Authority figures, at their best, listen to God and to people. At their best, they make wise decisions. What they suggest may be good for us—whether it’s moving an hour away, or whatever else it might be. 

But they also make mistakes. They might suggest something that isn’t actually good for us. They might be wrong about something in a way that harms us. When this is the case, we can disagree. We can resist. We can speak our own truth, make our own choices. They are not God.

The Hebrew scriptures are full of talk of idolatry, and many evangelicals seem to have some very specific ideas about what that means. We might think of making work an idol in our lives, or romantic relationships, or success, or popularity.

I don’t know that I’ve heard many evangelical leaders talk about making an idol out of religious authority figures. But this is what we do when we follow them mindlessly, trust their judgment over our own, rely on them to think for us instead of thinking for ourselves, depend on them to “authorize” our choices rather than learning to authorize ourselves.

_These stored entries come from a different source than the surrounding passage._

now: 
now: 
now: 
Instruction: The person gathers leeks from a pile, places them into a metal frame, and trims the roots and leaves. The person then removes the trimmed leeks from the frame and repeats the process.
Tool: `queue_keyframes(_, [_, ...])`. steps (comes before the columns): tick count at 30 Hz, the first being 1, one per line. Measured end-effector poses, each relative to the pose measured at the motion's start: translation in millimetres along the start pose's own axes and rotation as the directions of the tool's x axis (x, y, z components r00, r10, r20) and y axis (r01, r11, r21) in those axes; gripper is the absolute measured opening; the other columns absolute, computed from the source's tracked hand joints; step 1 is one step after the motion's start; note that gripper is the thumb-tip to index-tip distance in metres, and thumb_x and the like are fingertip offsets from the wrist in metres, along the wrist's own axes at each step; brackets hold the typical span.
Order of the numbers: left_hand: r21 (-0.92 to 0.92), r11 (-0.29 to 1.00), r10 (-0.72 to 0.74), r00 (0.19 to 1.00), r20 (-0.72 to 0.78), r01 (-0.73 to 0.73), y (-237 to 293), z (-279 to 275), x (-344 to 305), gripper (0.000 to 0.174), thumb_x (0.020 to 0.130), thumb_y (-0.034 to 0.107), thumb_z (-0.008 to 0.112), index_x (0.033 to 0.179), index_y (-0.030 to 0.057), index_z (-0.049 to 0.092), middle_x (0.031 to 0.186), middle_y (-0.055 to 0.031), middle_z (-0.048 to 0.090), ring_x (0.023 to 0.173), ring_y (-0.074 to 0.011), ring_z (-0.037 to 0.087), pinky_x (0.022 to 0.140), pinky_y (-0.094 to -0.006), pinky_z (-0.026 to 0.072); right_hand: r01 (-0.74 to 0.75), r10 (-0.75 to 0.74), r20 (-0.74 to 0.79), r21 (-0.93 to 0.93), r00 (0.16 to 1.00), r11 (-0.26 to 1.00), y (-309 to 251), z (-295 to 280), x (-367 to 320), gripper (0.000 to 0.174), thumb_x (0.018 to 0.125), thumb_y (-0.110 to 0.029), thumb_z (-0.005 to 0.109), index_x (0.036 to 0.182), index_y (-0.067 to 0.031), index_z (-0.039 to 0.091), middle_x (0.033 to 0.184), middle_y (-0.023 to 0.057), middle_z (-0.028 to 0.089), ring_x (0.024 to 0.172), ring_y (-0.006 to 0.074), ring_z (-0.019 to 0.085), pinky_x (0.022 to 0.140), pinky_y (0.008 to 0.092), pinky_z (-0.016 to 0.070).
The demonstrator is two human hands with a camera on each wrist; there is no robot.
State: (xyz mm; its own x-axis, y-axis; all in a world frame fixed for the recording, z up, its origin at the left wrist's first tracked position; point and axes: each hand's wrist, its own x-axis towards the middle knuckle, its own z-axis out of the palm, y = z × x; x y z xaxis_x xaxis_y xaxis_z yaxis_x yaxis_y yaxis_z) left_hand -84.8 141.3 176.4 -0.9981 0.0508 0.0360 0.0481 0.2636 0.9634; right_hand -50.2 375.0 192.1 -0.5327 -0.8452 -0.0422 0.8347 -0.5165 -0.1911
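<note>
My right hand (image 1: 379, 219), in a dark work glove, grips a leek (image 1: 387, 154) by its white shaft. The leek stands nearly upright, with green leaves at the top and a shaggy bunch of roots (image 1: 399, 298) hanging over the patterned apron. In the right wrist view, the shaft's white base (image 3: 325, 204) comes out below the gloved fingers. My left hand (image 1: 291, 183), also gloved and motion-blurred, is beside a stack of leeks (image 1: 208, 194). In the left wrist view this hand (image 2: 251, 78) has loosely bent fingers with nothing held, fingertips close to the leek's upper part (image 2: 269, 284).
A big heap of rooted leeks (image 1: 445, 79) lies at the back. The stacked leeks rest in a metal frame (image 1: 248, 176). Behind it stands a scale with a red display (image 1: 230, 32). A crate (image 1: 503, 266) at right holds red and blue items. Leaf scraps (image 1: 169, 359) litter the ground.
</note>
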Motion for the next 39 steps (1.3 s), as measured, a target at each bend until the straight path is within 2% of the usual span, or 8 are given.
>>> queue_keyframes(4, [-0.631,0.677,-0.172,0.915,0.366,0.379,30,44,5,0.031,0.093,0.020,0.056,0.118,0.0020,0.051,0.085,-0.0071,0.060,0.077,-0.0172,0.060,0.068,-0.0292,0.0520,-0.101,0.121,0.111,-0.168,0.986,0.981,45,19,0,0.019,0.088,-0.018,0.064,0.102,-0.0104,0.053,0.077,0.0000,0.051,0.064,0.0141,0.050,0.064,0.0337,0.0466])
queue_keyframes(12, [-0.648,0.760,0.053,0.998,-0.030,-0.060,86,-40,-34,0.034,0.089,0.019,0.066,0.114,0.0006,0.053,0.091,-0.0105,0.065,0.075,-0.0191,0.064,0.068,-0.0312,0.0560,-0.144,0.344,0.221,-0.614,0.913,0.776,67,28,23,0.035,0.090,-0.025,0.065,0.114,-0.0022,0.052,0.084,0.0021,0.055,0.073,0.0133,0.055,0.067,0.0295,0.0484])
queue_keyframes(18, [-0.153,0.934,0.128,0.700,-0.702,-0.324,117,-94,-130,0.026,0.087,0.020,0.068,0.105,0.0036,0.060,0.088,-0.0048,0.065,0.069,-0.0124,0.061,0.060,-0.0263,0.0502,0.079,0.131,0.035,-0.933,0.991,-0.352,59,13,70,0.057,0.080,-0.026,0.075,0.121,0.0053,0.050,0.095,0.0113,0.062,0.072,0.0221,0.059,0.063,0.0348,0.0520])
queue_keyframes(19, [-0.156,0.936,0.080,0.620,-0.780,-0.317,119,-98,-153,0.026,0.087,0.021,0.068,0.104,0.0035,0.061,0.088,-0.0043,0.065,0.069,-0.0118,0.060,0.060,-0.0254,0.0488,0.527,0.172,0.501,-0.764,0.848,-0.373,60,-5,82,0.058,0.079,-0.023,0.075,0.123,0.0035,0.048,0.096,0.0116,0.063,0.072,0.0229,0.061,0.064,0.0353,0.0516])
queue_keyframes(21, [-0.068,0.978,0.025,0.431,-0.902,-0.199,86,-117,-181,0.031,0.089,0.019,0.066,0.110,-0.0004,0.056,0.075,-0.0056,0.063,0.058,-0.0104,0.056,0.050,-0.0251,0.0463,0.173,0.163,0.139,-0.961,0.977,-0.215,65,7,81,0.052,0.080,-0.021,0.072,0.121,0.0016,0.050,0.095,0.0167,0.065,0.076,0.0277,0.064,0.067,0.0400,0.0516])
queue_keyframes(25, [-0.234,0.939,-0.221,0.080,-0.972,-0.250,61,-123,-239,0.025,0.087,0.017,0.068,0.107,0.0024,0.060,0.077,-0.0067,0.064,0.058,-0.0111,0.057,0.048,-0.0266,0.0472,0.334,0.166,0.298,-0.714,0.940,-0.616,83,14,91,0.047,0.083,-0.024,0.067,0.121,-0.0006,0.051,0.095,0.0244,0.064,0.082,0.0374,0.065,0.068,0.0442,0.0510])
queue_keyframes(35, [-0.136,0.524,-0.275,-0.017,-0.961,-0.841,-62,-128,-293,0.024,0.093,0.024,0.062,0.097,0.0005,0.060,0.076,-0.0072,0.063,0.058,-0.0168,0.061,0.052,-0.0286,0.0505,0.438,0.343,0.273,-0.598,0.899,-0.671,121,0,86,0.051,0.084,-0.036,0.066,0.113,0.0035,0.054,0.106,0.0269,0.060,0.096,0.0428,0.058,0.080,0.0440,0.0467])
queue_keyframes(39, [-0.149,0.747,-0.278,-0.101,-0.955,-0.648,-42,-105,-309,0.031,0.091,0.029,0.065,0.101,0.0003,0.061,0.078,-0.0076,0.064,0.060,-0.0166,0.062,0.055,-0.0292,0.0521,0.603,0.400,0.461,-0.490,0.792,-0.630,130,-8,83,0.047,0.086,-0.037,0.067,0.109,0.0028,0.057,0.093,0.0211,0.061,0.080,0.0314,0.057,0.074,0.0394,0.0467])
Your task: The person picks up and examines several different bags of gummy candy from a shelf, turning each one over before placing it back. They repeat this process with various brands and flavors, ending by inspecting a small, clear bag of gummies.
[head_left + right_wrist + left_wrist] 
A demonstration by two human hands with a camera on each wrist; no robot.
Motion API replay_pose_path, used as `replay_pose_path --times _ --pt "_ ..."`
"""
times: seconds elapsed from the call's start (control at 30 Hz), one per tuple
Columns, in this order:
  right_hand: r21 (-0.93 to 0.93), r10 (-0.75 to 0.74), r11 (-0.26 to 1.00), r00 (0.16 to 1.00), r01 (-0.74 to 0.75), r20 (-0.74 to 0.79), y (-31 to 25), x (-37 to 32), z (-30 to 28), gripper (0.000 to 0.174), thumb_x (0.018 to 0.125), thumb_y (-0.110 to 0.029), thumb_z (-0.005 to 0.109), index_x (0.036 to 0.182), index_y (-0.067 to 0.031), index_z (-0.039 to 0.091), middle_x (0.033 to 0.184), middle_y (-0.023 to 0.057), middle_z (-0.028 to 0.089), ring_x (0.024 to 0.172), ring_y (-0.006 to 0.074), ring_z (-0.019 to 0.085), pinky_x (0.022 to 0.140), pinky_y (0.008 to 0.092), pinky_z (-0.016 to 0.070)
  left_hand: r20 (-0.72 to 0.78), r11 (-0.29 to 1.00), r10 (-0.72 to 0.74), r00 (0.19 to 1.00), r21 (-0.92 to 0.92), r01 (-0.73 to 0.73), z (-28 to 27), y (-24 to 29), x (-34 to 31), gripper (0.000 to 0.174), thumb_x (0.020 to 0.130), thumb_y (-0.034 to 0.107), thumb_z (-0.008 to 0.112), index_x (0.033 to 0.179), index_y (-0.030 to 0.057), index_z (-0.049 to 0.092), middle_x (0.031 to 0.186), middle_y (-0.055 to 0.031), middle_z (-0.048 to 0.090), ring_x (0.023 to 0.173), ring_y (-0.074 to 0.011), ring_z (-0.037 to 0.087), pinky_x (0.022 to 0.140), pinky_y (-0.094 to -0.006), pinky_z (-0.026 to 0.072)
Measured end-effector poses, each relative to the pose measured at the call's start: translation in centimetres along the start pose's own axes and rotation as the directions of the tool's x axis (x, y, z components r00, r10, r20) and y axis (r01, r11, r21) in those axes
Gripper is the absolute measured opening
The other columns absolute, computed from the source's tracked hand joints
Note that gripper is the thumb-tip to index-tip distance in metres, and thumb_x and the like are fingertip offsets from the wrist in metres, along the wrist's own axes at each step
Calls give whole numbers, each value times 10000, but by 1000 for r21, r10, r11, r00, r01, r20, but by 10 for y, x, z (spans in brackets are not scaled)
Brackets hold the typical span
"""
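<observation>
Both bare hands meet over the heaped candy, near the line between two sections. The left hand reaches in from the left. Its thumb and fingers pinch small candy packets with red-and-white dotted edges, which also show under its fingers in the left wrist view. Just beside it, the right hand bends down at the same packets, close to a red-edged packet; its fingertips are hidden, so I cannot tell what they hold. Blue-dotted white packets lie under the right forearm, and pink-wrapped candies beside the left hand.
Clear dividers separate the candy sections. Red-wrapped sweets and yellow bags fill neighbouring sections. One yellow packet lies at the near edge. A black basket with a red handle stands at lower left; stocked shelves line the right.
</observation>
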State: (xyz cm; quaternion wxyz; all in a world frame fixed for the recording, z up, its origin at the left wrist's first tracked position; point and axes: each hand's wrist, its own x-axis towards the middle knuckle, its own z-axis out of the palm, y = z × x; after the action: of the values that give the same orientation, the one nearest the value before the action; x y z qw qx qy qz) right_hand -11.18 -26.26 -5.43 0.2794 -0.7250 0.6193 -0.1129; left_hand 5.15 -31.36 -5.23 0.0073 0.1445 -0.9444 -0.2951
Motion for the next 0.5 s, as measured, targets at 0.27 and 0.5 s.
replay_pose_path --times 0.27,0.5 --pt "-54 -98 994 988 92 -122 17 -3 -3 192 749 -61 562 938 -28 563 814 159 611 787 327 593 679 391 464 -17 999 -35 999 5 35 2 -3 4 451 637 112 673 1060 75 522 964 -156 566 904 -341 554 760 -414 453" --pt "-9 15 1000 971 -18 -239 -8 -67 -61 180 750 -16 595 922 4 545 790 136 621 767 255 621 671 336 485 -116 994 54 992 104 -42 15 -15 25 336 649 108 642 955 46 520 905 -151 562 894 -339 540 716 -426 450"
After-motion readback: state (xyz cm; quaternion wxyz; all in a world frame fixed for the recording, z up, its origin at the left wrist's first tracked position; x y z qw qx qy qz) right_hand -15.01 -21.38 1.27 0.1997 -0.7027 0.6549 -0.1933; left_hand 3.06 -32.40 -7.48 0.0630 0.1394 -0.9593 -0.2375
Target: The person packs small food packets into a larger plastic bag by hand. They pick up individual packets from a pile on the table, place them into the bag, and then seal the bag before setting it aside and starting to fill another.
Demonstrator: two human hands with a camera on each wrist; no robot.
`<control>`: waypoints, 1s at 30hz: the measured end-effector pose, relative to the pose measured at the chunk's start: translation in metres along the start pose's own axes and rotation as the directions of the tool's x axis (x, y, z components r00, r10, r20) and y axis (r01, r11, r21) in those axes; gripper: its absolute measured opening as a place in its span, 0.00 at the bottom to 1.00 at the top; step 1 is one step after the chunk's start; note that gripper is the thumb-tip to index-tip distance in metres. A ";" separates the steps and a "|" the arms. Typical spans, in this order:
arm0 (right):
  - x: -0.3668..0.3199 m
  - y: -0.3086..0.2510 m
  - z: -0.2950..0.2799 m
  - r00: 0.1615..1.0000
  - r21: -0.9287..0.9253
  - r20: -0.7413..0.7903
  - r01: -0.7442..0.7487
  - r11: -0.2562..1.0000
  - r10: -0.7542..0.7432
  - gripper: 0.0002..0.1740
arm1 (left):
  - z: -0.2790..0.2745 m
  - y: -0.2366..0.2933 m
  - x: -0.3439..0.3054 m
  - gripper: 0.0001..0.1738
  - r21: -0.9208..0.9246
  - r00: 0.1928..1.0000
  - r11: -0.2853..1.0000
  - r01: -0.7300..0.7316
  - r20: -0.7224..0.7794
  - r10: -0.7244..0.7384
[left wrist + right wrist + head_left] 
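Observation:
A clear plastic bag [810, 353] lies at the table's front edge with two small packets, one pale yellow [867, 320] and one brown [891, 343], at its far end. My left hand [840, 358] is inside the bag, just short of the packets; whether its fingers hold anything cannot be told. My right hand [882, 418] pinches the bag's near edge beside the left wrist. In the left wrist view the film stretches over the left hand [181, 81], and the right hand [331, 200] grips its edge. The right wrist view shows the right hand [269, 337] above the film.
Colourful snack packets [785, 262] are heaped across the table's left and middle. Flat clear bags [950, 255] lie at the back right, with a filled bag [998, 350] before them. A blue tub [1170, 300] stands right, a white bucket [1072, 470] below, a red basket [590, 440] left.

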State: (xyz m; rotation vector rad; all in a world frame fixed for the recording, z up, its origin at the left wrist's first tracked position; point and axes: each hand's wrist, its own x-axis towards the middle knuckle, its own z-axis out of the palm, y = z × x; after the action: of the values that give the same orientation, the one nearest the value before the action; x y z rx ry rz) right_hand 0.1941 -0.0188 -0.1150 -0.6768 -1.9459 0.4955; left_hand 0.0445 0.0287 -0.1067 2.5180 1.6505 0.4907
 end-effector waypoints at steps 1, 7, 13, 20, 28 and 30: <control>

In the religious universe I want to be a part of, religious structures, systems, and leaders:

  • Support individuals’ freedom to follow their consciences and their (hopefully ever-evolving) sense of God’s presence and guidance in their lives. 
  • Offer wise guidance but are very open to being challenged by people’s life experiences, shown where they may have missed something, and otherwise being the fallible humans we all are. 
  • Encourage people to live lives of love and justice, with great openness for the variety of forms this may take for different people and communities. 
  • Don’t try to control, but do try to support, empower, and connect.
  • Want to be respected, as we all do, but don’t want to be idolized.

I’m not interested in following the leadership of those who don’t mind if I confuse their own callings with God’s. 

I am interested in unfusing religious structures, systems, and leaders from God. I’m interested in learning to hear that still small voice that spoke to Elijah and still speaks today, no longer drowned out by all the other voices that are a little too quick to want to tell me what to do.